LA RÉVOLUTION AU SENS PREMIER DU TERME.
"La Cour constitutionnelle est la plus haute instance chargée de la constitutionalité de l'ordre dans notre pays, nous allons respecter sa décision mais cela ne nous empêche pas de tout mettre en oeuvre pour que la justice soit respectable et transparente", a déclaré Thierry Maliyombo, le ministre de la Justice.
"Lorsqu'un magistrat commet une indélicatesse, il ne peut pas être sanctionné. Et si par la suite il est reconnu coupable d'un fait, la sanction ne peut être publiée", selon le ministre, "nous pensons que c'est de l'injustice pure et simple, c'est ce que nous avons voulu réformer".
"Malheureusement la Cour constitutionnelle qui est composée en partie des anciens magistrats et avocats a décidé autrement. Le gouvernement va continuer à prendre ses responsabilités", a-t-il ajouté.

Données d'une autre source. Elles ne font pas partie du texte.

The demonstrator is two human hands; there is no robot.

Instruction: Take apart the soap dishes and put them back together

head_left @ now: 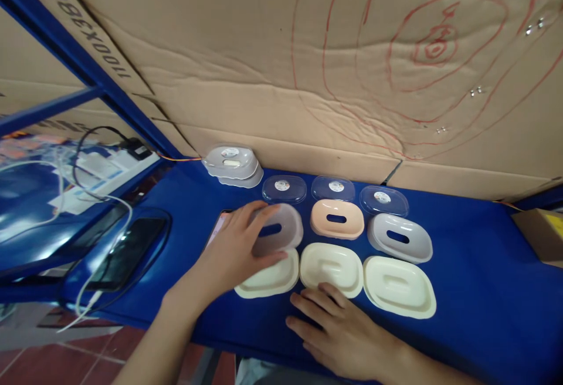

Le projet de loi sur la reforme du Conseil supérieur de la Magistrature qui élargie les pouvoirs de l'exécutif sur le judiciaire avait été adopté par le Parlement le 5 septembre avant être rejeté par la Cour constitutionnelle.
Les magistrats reprochent que ce projet de loi controversé qui permet au ministre de la Justice de nommer ou de démettre un magistrat de Cours ou des tribunaux sans avis préalable du Conseil supérieur de la magistrature rendrait le Conseil une coquille vide.